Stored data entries
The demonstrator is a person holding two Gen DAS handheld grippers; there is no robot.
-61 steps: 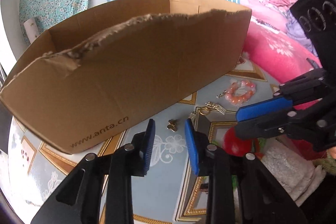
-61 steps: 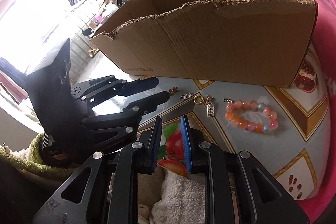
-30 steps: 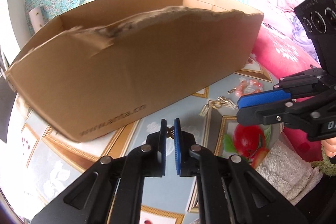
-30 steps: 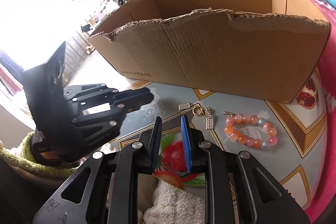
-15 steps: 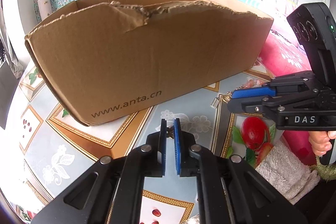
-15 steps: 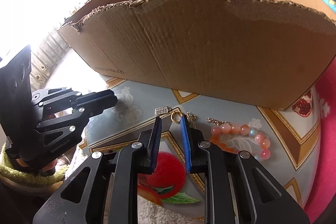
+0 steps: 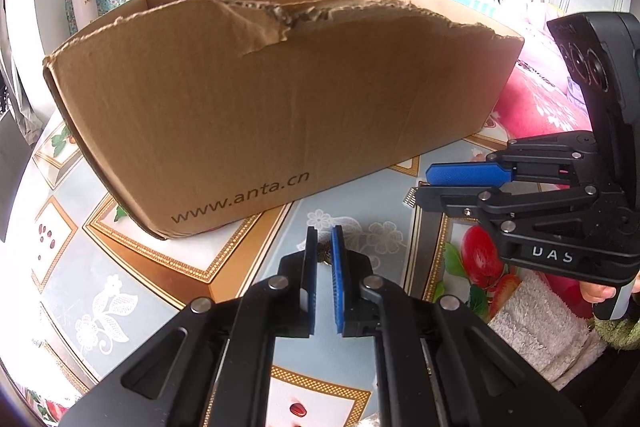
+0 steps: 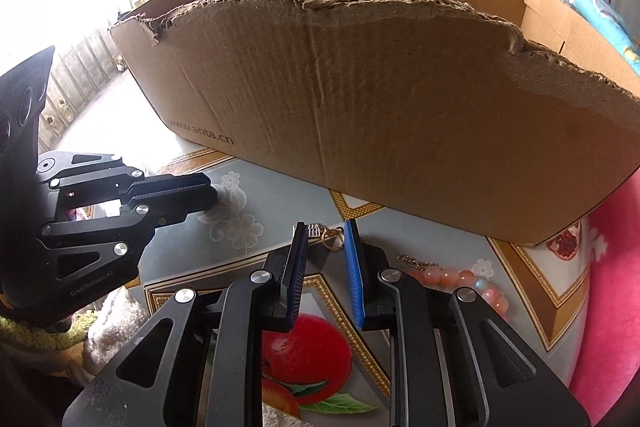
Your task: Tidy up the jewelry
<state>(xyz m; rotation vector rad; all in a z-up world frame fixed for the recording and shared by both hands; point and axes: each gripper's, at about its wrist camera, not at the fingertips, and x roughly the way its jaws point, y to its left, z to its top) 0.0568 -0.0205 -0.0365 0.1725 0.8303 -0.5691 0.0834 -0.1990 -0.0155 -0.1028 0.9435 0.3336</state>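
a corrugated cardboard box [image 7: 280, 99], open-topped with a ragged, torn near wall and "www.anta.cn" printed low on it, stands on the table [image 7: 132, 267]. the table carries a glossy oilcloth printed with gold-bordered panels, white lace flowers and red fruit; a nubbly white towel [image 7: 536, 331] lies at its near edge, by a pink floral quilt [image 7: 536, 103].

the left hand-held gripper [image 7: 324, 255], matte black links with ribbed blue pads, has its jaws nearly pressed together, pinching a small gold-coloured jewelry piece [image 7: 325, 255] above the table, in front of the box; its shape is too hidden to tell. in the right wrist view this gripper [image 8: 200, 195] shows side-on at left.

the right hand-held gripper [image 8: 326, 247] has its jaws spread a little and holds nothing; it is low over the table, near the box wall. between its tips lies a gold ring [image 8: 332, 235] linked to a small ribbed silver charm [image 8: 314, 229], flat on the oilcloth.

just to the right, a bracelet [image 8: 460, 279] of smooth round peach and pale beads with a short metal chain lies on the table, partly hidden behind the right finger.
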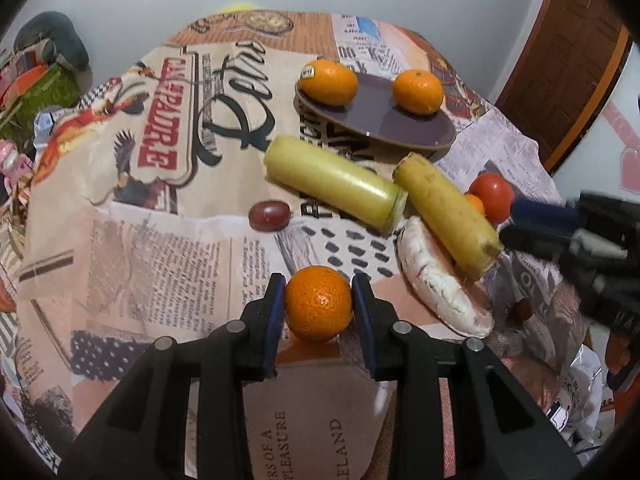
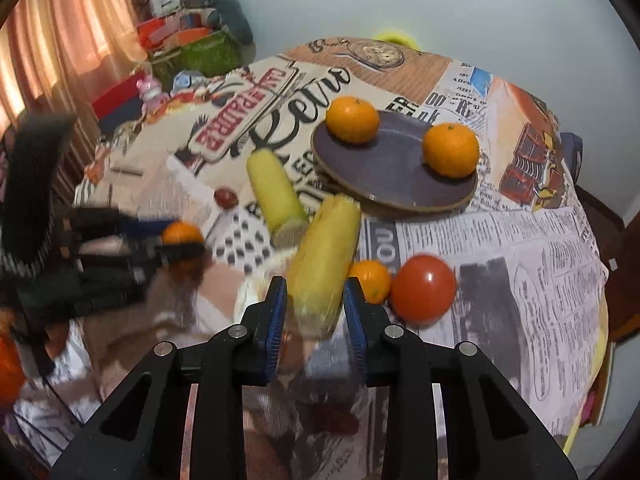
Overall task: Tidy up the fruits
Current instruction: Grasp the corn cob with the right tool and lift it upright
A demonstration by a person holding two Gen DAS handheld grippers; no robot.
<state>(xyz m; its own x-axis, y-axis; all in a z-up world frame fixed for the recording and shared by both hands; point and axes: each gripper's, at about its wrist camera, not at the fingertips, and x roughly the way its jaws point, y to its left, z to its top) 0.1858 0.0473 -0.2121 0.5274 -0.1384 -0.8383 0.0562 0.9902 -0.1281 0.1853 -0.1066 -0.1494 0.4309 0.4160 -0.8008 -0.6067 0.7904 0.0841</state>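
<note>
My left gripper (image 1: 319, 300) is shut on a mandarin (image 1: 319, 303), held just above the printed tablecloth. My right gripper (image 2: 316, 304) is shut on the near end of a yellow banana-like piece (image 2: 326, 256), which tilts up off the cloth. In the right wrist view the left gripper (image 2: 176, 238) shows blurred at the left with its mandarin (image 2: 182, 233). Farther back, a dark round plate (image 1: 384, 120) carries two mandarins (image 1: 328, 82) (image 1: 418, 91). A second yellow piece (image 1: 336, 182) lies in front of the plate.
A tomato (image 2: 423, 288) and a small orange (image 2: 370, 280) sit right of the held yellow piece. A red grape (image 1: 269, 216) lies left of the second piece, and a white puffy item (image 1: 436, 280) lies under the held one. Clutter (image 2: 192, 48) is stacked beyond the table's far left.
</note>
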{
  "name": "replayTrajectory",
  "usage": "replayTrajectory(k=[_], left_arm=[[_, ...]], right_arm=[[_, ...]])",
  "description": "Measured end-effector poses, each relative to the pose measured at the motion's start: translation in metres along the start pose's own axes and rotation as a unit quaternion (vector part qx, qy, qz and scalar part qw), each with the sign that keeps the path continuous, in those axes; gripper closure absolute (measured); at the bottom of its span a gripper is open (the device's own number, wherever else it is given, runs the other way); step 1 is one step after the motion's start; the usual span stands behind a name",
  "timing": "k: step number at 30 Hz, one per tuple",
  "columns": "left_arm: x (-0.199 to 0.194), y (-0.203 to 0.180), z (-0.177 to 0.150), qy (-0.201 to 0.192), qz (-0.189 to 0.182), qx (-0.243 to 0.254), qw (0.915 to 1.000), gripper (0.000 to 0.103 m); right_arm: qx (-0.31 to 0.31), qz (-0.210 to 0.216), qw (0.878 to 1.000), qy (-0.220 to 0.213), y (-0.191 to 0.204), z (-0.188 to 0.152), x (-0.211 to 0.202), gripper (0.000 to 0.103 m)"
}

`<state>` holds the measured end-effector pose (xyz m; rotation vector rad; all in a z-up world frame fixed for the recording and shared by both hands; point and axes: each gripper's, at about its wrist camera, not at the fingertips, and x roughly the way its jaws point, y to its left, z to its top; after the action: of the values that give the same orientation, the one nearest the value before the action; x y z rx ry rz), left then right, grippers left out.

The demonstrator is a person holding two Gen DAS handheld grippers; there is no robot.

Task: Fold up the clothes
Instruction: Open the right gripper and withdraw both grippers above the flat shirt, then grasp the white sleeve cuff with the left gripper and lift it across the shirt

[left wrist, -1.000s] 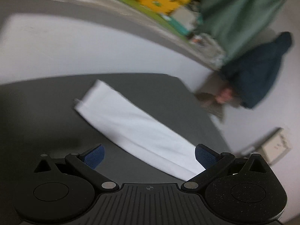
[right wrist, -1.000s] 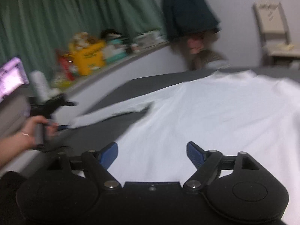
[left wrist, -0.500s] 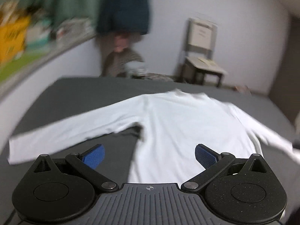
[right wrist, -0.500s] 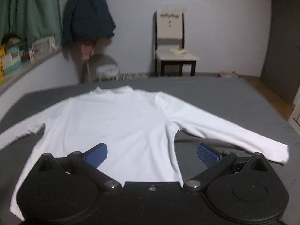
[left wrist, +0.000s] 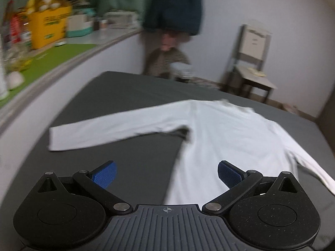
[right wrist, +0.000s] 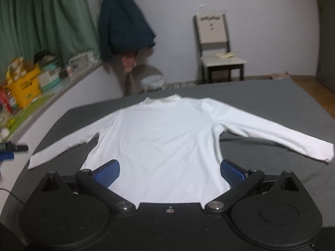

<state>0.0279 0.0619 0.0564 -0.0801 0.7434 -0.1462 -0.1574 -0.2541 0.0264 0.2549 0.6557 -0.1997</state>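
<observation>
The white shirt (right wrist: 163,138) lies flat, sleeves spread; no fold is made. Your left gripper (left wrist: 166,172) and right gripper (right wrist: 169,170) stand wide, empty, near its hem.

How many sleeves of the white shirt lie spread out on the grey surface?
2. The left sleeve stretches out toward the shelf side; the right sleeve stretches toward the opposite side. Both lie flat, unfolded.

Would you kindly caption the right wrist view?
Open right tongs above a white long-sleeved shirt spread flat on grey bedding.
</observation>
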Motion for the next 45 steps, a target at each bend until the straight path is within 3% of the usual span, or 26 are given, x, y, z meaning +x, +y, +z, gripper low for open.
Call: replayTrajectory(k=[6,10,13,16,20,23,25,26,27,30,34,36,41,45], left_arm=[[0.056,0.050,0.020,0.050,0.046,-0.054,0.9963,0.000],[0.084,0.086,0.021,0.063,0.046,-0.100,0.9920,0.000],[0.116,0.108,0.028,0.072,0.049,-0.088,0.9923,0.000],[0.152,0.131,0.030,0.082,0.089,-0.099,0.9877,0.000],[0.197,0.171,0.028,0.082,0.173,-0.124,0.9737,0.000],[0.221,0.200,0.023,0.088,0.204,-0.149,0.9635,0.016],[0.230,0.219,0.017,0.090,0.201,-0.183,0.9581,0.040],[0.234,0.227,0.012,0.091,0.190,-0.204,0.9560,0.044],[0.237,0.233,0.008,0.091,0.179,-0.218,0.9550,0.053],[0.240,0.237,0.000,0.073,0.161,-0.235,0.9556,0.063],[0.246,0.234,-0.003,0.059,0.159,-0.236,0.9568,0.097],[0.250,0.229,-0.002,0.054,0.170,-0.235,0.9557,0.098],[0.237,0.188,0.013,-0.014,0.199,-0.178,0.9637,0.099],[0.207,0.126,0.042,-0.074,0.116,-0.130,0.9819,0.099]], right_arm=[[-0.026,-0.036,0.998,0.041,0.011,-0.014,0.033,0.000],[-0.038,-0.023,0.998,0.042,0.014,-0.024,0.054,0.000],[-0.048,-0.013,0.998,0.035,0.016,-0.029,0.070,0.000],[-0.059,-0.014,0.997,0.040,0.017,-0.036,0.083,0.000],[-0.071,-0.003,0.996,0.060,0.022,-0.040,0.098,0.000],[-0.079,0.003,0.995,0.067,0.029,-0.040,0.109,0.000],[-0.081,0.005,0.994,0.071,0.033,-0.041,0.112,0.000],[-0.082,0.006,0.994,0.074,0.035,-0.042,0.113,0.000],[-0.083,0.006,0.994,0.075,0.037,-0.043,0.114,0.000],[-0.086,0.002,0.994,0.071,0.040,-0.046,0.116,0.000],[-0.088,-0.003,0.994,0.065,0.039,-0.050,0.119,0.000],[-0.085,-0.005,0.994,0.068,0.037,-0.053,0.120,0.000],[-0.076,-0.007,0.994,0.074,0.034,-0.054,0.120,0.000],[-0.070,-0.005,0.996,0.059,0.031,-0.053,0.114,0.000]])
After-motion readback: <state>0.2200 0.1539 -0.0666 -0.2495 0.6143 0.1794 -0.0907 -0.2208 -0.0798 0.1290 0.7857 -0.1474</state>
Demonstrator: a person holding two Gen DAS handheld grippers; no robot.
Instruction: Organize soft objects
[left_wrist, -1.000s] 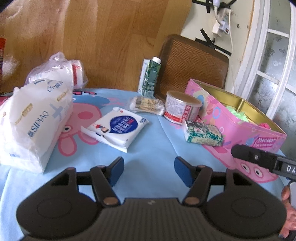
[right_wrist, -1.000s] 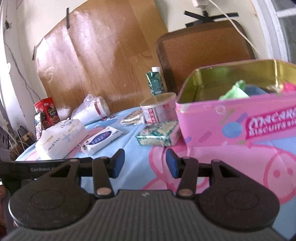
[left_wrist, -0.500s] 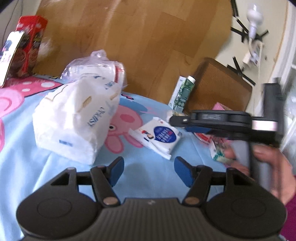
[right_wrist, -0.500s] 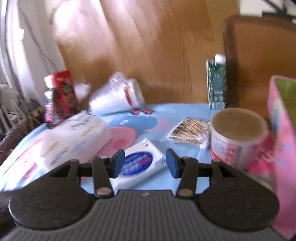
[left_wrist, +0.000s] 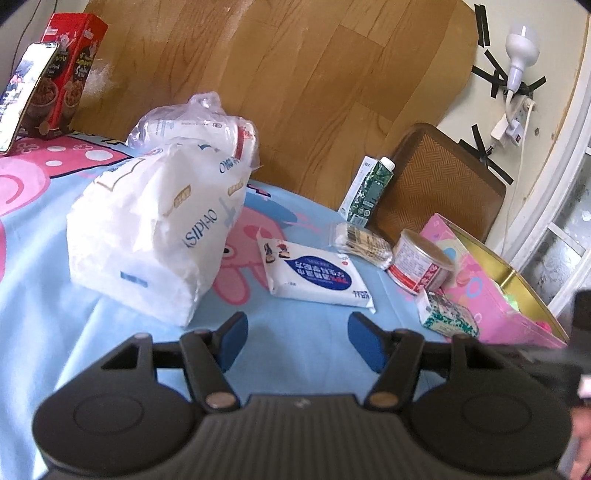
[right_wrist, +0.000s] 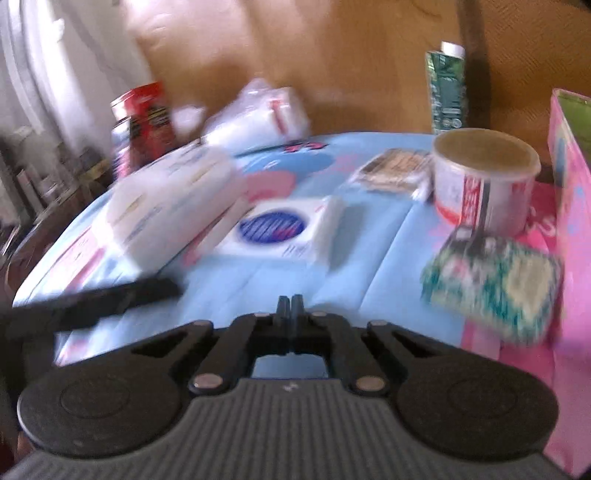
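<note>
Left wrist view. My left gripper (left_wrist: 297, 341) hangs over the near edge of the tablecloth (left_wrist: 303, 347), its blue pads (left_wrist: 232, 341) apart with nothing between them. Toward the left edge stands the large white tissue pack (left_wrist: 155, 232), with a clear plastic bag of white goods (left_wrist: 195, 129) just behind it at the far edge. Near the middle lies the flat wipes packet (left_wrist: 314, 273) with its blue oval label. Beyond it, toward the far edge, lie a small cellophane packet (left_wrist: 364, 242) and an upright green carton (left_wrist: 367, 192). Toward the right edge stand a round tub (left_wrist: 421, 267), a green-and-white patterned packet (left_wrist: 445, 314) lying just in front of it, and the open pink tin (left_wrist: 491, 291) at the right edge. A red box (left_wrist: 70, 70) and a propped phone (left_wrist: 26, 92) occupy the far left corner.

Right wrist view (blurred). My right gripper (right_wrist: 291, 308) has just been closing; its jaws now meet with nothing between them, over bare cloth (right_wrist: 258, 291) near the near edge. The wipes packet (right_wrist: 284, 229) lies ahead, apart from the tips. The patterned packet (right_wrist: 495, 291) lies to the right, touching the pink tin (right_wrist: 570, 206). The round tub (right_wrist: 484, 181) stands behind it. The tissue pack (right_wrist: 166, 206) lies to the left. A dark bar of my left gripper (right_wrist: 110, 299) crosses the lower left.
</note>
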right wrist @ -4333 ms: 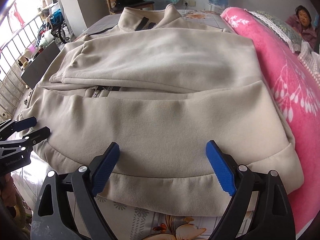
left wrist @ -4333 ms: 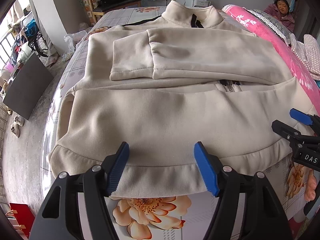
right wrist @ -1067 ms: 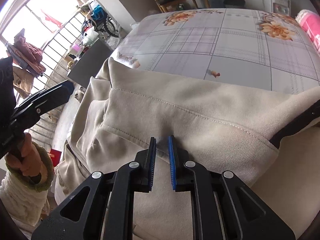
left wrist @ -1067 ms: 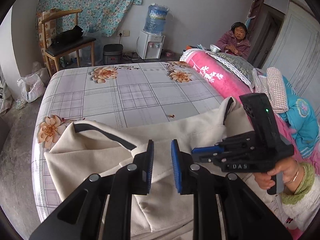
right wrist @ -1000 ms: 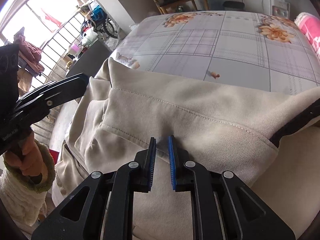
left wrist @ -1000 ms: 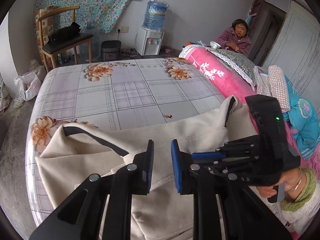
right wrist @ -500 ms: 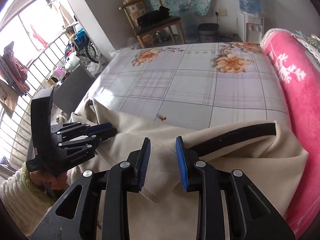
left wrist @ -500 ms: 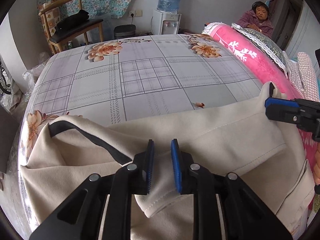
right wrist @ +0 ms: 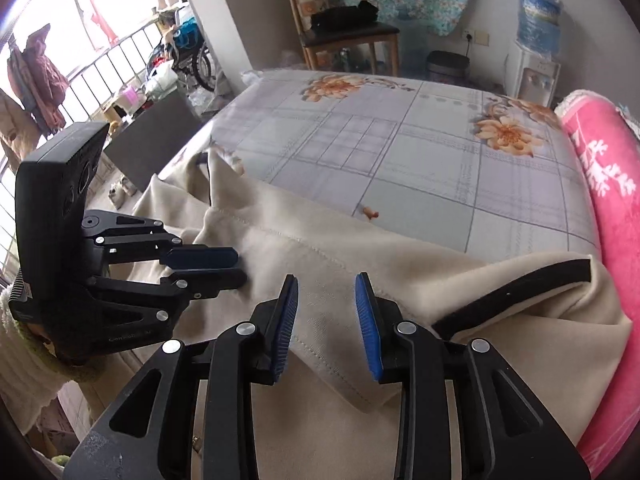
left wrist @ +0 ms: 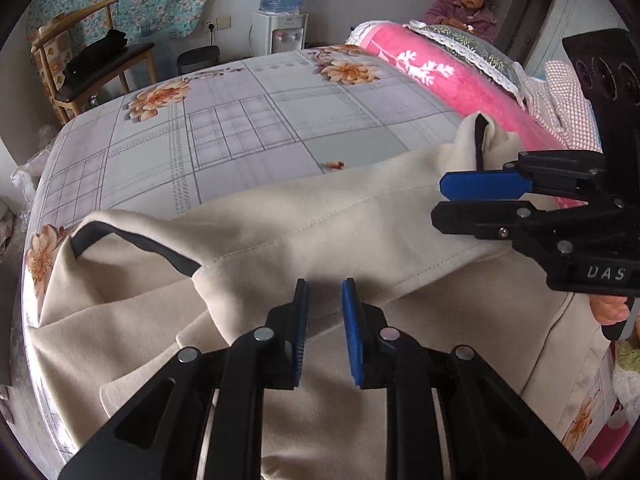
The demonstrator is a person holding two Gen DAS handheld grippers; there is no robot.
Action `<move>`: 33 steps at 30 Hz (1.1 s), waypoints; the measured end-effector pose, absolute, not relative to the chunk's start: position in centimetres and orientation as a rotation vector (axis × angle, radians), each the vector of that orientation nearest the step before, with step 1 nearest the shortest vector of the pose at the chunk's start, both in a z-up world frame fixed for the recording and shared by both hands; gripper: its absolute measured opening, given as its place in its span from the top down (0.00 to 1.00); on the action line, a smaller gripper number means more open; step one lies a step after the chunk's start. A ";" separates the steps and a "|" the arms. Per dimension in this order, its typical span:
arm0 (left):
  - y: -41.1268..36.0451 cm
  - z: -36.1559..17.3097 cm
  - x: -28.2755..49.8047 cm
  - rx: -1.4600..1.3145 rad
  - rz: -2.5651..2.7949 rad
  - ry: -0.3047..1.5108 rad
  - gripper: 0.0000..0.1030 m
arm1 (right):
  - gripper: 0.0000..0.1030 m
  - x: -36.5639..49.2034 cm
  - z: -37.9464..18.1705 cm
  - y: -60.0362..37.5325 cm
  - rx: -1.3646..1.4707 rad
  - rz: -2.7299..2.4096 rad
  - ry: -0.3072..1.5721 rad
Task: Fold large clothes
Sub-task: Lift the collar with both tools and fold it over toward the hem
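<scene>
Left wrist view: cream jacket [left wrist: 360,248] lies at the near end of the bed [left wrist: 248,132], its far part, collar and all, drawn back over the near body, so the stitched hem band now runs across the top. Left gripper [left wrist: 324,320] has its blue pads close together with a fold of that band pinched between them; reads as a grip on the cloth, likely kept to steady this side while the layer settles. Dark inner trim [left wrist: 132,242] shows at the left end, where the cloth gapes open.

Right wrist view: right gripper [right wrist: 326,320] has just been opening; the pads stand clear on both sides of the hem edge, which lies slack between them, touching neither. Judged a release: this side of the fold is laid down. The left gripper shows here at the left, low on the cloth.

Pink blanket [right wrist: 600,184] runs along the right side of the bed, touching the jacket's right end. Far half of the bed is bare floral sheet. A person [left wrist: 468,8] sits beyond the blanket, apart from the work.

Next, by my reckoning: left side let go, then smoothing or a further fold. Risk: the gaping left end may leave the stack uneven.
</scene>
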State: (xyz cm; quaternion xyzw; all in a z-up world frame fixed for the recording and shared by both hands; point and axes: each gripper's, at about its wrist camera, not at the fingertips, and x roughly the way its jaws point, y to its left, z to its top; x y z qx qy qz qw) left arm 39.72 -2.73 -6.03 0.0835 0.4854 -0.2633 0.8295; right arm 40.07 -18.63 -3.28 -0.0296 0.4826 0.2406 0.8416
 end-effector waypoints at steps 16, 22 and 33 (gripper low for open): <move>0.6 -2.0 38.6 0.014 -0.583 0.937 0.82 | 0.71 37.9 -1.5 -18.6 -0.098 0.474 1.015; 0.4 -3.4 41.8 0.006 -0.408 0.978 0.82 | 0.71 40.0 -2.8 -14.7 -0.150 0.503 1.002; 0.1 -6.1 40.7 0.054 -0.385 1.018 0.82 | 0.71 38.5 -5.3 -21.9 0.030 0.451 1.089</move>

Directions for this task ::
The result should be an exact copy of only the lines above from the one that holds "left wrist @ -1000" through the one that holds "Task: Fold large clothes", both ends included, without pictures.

Written answer ::
left wrist @ -1000 ms: 
right wrist @ -500 ms: 
left wrist @ -500 ms: 
right wrist @ +0 ms: 
left wrist @ +0 ms: 
The demonstrator is a person holding two Gen DAS handheld grippers; there is no robot.
Action `<move>`: 33 steps at 30 Hz (1.1 s), waypoints; the measured end-effector pose, absolute, not relative to the chunk's start: position in centimetres and orientation as a rotation vector (axis × angle, radians), each the vector of that orientation nearest the step before, with step 1 nearest the shortest vector of the pose at the chunk's start, both in a z-up world frame fixed for the recording and shared by both hands; gripper: its absolute measured opening, given as its place in its span from the top down (0.00 to 1.00); on the action line, a smaller gripper number means more open; step one lies a step after the chunk's start. A ";" separates the steps and a "|" the arms. Per dimension in this order, its typical span:
arm0 (left):
  - y: -41.1268..36.0451 cm
  - z: -36.1559..17.3097 cm
  - x: -28.2755..49.8047 cm
  - rx: -1.4600..1.3145 rad
  - rz: -2.5651..2.7949 rad
  - ry: -0.3047..1.5108 rad
  - gripper: 0.0000..0.1030 m
arm1 (right):
  - gripper: 0.0000..0.1030 m
  - x: -36.5639..49.2034 cm
  - z: -37.9464..18.1705 cm
  - y: -60.0362..37.5325 cm
  - rx: -1.3646..1.4707 rad
  - rz: -2.7299..2.4096 rad
  - ry: -0.3072..1.5721 rad
Task: Fold large clothes

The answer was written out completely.